Measurement of Response
Due to the low statistical power of Phase 1-2 trials, neither Overall Survival (OS) or its surrogate Progression-Free Survival (PFS) are valid markers of response (17). Even in those trials that have adequate statistical power, many biological therapies, particularly immunotherapy, show no change in PFS, despite an improved OS compared with SoC (18).
Response Evaluation Criteria in Solid Tumours (RECIST) are used to measure the response of a solid tumour to experimental therapy. The criteria remove patients from trial when disease progression is confirmed. Biological therapies, particularly those that target or make use of the body’s immune system, often show a delayed response to an intervention. Indeed, pseudoprogression is a common phenomenon with these types of therapy. It is conceivable that a patient may be withdrawn from a trial with a biological therapy when in fact they are
benefiting from treatment. In answer to this conundrum, the use of immune RECIST criteria should be considered wherever a therapeutics mechanism of action significantly exploits the body’s immune system (19).
More frequently, biomarkers of response are selected to demonstrate proof of mechanism in Phase 1-2 trials. These can be markers of tumour burden such as Ki67, PCNA, CA-125 and so forth, or mechanistic markers to demonstrate that the particular intervention is modulating the appropriate host pathways – for example, tetramer or ELIspot assay in the case of cancer vaccines (20).
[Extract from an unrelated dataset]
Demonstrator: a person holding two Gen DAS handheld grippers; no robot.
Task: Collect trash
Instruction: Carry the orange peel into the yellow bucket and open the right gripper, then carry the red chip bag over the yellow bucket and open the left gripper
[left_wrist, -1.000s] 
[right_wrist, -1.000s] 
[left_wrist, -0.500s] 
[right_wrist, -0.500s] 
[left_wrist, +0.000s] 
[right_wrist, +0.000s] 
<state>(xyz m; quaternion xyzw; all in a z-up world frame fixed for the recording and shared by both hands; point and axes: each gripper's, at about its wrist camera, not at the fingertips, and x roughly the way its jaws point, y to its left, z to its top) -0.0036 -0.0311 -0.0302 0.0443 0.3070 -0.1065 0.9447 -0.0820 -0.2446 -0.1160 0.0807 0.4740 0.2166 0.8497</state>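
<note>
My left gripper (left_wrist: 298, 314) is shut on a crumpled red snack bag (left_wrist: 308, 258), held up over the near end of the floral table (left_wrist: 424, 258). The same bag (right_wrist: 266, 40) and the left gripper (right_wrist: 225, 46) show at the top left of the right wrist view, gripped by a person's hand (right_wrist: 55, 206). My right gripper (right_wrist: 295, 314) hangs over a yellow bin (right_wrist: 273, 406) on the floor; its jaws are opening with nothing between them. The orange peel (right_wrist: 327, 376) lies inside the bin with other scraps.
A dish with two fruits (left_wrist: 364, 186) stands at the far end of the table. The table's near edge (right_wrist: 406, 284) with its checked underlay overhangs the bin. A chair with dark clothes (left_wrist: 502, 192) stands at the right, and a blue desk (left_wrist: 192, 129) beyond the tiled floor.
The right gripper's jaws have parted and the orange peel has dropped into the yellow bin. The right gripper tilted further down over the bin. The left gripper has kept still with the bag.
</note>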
However, the validation status of any biomarkers needs to be carefully and prospectively assessed to ensure that there is adequate justification for the claim that it is being used to support.
Conclusion
In summary, recent developments in biological therapies hold promise that they might bring about significant improvements to patient care. However, the complexity of this therapeutic class means that pre-clinical and clinical scientists must work closely together to successfully translate these drug entities into clinical development. Failure to do so will inevitably lead to the premature termination from development of many promising new therapies.